Kordahi sobreviveu no cargo pouco mais de um mês desde que os sauditas se queixaram do “insulto”. Na altura, a Liga Árabe apelou aos países do Golfo Pérsico para “reflectirem nas medidas propostas para [se] evitar mais efeitos negativos no colapso da economia libanesa”. De nada serviu.

Numa conferência de imprensa esta sexta-feira, o ex-ministro explicou que o primeiro-ministro lhe disse que a sua demissão era uma exigência do Presidente francês, Emmanuel Macron, para discutir a crise diplomática no encontro que terá este sábado com o príncipe herdeiro, e líder de facto, da Arábia Saudita, Mohammed bin Salman.
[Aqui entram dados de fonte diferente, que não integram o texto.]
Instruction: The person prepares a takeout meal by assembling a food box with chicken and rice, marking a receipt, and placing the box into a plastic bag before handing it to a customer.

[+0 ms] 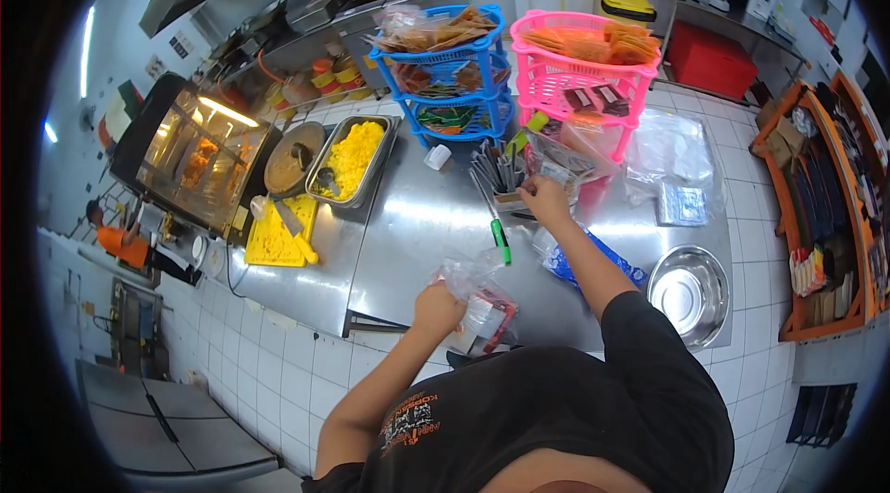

“Não vou aceitar ser usado como motivo para prejudicar o Líbano e os nossos irmãos libaneses na Arábia Saudita e noutros países do Golfo”, disse o antigo apresentador da versão árabe do Quem Quer Ser Milionário. “O Líbano é mais importante do que George Kordahi e os interesses libaneses são mais importantes do que um cargo ministerial.”

O ministro demissionário também criticou a “campanha intencional” de vários políticos e media libaneses de que diz ter sido alvo. “Descreviam o que eu disse como um crime contra a Arábia Saudita”, afirmou. Korhadi recusara várias vezes demitir-se, mesmo depois de Mikati defender em público que o devia fazer, pedindo-lhe que ouvisse “a sua consciência” e tomasse “a posição que dê prioridade aos interesses nacionais”.

Tanto o seu partido, o Movimento Marada, como o partido (e milícia) xiita libanês Hezbollah o apoiavam – o líder do Hezbollah, Hassan Nasrallah criticou a Arábia Saudita por tentar provocar conflitos internos no Líbano e violar a soberania do país. É precisamente a crescente influência do Hezbollah no poder em Beirute (e através destes, do seu aliado, o Irão) que tem afastado os países do Golfo, antigos aliados políticos e económicos, do Líbano.